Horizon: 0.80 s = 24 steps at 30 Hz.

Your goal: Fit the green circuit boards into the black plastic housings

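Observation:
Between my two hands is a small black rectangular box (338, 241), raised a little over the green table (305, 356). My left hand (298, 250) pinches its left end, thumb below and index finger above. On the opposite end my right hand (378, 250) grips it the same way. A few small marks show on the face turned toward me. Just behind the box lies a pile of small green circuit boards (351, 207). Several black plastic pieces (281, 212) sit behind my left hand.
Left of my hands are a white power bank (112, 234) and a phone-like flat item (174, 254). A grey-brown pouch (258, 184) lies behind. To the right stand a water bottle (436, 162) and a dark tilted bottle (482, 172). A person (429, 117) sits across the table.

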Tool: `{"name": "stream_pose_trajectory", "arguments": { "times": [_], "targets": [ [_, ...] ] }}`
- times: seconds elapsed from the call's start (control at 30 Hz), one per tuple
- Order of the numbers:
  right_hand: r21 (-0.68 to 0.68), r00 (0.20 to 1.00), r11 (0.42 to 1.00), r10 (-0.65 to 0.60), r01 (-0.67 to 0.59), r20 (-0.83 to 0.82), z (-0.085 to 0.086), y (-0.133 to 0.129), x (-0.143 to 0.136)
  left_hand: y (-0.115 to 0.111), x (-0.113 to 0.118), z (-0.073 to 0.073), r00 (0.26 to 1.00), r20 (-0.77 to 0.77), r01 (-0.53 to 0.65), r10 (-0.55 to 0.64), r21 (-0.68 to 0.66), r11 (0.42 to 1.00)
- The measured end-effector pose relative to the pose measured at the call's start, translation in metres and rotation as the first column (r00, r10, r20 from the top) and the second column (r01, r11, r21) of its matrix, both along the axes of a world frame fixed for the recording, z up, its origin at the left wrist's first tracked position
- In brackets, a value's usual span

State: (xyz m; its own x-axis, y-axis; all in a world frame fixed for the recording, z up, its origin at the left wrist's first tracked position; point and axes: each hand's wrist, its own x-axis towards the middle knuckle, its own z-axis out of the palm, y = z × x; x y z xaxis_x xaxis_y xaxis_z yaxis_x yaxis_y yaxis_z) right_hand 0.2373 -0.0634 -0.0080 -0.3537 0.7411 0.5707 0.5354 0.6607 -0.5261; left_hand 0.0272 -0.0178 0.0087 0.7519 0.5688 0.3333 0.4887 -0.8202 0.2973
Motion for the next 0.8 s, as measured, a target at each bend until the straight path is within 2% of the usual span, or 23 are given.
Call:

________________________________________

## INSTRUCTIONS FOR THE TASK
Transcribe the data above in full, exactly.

## WORKED SOLUTION
Horizon: 0.80 s = 24 steps at 30 Hz.

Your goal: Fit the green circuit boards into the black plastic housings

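Observation:
Between my two hands is a small black rectangular box (338, 241), raised a little over the green table (305, 356). My left hand (298, 250) pinches its left end, thumb below and index finger above. On the opposite end my right hand (378, 250) grips it the same way. A few small marks show on the face turned toward me. Just behind the box lies a pile of small green circuit boards (351, 207). Several black plastic pieces (281, 212) sit behind my left hand.
Left of my hands are a white power bank (112, 234) and a phone-like flat item (174, 254). A grey-brown pouch (258, 184) lies behind. To the right stand a water bottle (436, 162) and a dark tilted bottle (482, 172). A person (429, 117) sits across the table.
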
Tool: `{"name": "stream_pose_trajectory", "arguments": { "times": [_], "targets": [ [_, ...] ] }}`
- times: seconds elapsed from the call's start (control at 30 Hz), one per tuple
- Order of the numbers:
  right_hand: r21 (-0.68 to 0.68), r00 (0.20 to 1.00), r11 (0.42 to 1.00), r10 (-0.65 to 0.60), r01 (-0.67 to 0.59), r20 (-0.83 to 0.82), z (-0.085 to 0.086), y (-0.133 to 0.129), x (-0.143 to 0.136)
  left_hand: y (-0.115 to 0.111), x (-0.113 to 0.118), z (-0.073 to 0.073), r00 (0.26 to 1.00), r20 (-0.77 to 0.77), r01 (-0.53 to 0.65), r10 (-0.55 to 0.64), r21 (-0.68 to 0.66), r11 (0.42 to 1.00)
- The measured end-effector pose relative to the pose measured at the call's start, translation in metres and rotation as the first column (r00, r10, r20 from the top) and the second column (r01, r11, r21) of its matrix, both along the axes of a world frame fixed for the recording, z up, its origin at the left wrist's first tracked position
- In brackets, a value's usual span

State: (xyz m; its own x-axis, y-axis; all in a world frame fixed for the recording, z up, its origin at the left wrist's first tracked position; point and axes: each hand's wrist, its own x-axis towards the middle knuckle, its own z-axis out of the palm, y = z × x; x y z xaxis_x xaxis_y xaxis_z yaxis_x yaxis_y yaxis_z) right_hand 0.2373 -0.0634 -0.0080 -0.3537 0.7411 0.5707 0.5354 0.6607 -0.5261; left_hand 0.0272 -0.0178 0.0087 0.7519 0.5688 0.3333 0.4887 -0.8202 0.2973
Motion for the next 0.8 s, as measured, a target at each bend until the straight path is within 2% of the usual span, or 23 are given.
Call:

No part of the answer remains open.